‘Sports heroes who served’ is a series that highlights the accomplishments of athletes who served in the U.S. military.
The military is sometimes compared to a team endeavor. In sports, there are the athletes. Then there are the supporting positions such as the coach, general manager, team president, sports writers and so on.
The military analogy to team effort often is expressed this way: In the Army and Marine Corps, not everyone can be an infantryman or in the combat arms. Support people such as engineers and logisticians are also needed to make a winning team. Similarly in the Air Force and Navy, not everyone can be a fighter pilot. Mechanics and administrative personnel are necessary for the success of the team.
Five people who served in the military and who played supporting roles in sports are featured here.

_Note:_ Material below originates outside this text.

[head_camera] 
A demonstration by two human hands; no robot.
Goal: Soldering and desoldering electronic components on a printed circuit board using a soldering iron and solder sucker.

Howard Cosell was a prominent sports commentator. He’s best known for covering heavyweight boxing matches in the 1960s and 70s that included fighters such as Muhammad Ali, Joe Frazier, Larry Holmes, Ken Norton and George Foreman. He’s also known as one of the first commentators to add “color” to Monday Night Football.
During World War II, Cosell served in the Army Transportation Corps from 1942 to 1945 and was honorably discharged with the rank of major.
Earl Hutto served in the Navy during and after World War II from 1944 to 1946.
He worked as sports director at WEAR-TV in Pensacola, Florida, from 1954 to 1961, WSFA-TV in Montgomery, Alabama, from 1961 to 1963, and WJHG-TV in Panama City, Florida, from 1961 to 1973.
Hutto also represented Florida in the House of Representatives from 1972 to 1995.
Harry Glickman left college in 1942 to enlist in the Army. He served with the 12th Armored Division in Europe until 1945. Glickman was awarded the Bronze Star Medal for valor in combat.
In 1970, he founded the Portland Trail Blazers, a National Basketball Association team, and became the team’s general manager until his retirement in 1994. In 1977, his team won the NBA championship.
Bill Gildea was a sports columnist and sports editor for the Washington Post newspaper from 1965 to 2005. He also authored several books that were sports related.
Gildea served in the Army during the Vietnam War.
Gene Budig was president of Major League Baseball’s American League from 1994 to 1999. In 1999, the AL and the National League were abolished, so Budig was the last AL president.
Budig also served in the Army during the Vietnam War. He retired from the Nebraska Air National Guard in 1992 with the rank of major general.